Mulher de 40 anos é vítima de sequestro e agressão no dia do seu aniversário em Sumaré

Foto: Arquivo/Governo de SP

Na manhã do último domingo (27), uma mulher de 40 anos viveu uma experiência traumática ao ser vítima de sequestro, estupro e cárcere privado na cidade de Sumaré. A vítima, que comemorava seu aniversário, registrou um boletim de ocorrência na Delegacia de Defesa da Mulher (DDM) da cidade, relatando os detalhes do crime.

De acordo com o relato, ela solicitou uma corrida por aplicativo por volta das 17h, saindo da casa de uma tia no Parque Residencial Casarão com destino ao bairro Chácara Estrela D’Alva. O motorista, que conduzia um VW Polo cinza, pediu que ela colocasse o celular em modo avião logo após o embarque.

Durante o trajeto, a mulher foi oferecida uma água, da qual bebeu alguns goles, e logo começou a se sentir sonolenta.

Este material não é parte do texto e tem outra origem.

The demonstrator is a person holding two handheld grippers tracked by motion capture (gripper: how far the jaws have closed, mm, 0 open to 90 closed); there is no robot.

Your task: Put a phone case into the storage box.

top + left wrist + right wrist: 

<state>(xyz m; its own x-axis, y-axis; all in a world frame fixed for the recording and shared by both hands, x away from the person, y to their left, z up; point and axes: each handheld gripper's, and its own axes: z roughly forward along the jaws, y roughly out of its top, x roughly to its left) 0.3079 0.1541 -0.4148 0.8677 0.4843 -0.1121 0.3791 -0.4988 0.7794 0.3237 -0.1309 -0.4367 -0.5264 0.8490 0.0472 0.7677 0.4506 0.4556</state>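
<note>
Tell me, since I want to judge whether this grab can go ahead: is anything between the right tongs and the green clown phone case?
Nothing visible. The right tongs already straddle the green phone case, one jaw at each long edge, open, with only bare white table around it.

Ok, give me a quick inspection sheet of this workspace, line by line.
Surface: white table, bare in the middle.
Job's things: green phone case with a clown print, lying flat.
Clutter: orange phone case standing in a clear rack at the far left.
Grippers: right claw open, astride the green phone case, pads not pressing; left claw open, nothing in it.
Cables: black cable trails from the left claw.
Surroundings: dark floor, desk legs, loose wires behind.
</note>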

Ela perdeu a consciência e, ao despertar, se encontrou em um quarto, nua, ao lado de dois homens — um deles o próprio motorista do aplicativo. Segundo ela, os suspeitos fumavam o que parecia ser maconha e a ameaçaram de morte caso não colaborasse.

A vítima foi violentada sexualmente pelos dois homens e, após o abuso, foi forçada a ingerir uma substância semelhante a água com gás, o que a fez desmaiar novamente. Quando acordou, ainda sob ameaça, ouviu os suspeitos discutindo sobre a possibilidade de matá-la para evitar que ela denunciasse o ocorrido. No entanto, decidiram deixá-la na rodoviária de Campinas, desde que ela permanecesse em silêncio.

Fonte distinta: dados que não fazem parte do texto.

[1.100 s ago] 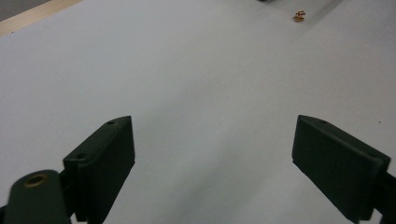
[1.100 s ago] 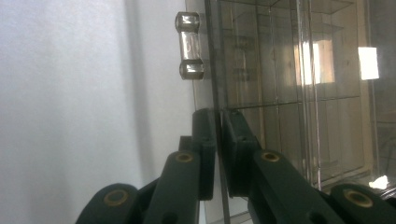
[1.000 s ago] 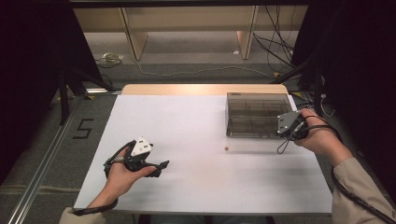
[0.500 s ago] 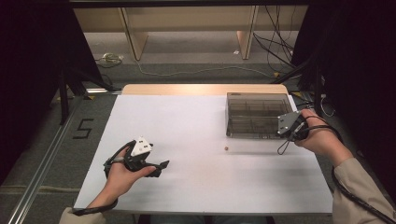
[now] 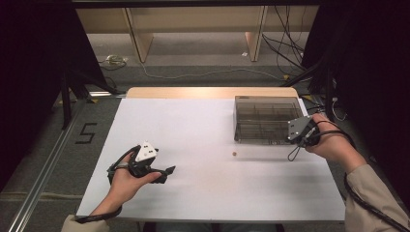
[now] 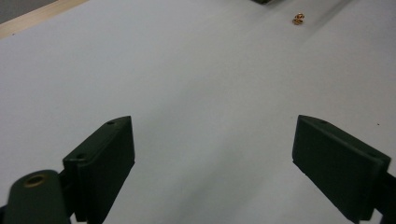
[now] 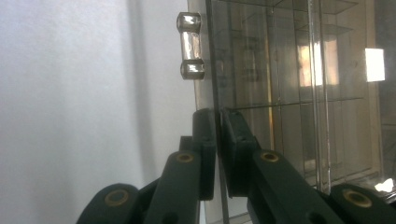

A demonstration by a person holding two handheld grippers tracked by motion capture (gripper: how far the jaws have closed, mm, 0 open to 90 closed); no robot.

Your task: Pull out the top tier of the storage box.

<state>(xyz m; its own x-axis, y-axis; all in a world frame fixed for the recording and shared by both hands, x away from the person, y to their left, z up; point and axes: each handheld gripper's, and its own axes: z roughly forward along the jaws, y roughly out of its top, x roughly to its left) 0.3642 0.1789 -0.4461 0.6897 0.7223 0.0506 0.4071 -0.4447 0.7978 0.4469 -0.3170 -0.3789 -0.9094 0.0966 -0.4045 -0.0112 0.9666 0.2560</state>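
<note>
From the high view, a white table [image 5: 203, 193] carries a smoky clear compartment box [image 5: 263, 118] toward its far right corner, and a small copper-coloured piece [image 5: 233, 154] lies alone on the bare top just in front of the box's near left corner. The right gripper [image 5: 296, 136] sits at the box's near right corner, held by a hand coming in from the right edge, while the left gripper [image 5: 167, 172] rests low over the near left part of the table, well apart from both the box and the little piece, its grey three-cornered plate facing up. In the left gripper view, the two black jaws stand spread with nothing but white table between them, and the copper-coloured piece [image 6: 298, 19] shows far ahead near the top edge, next to a dark corner of the box. In the right gripper view, the jaws are pressed together on a thin clear wall of the box [image 7: 289, 70], one pad on each side of the pane, close below a small clear hinge or latch barrel [image 7: 190, 45] fixed to that edge; the box's dividers show through the pane.
</note>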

Durante o trajeto, a vítima foi vendada e ameaçada, ouvindo o som de um portão automático ao sair do local. Na rodoviária, ela conseguiu pedir ajuda a populares, que acionaram sua família. A mulher foi levada ao hospital em Sumaré e posteriormente procurou a delegacia para registrar o crime.

A Polícia Civil já apreendeu o celular da vítima para análise e solicitou exames de corpo de delito no Instituto Médico Legal (IML). As investigações estão em andamento para identificar os autores, com buscas por imagens de câmeras de segurança e registros do trajeto feito pelo aplicativo. Além disso, os acessos ao aplicativo utilizado foram bloqueados, possivelmente após tentativas de localizar a vítima durante seu desaparecimento.

Até o momento, ninguém foi preso, e a polícia trabalha para esclarecer todos os detalhes do caso e garantir que os responsáveis sejam levados à justiça.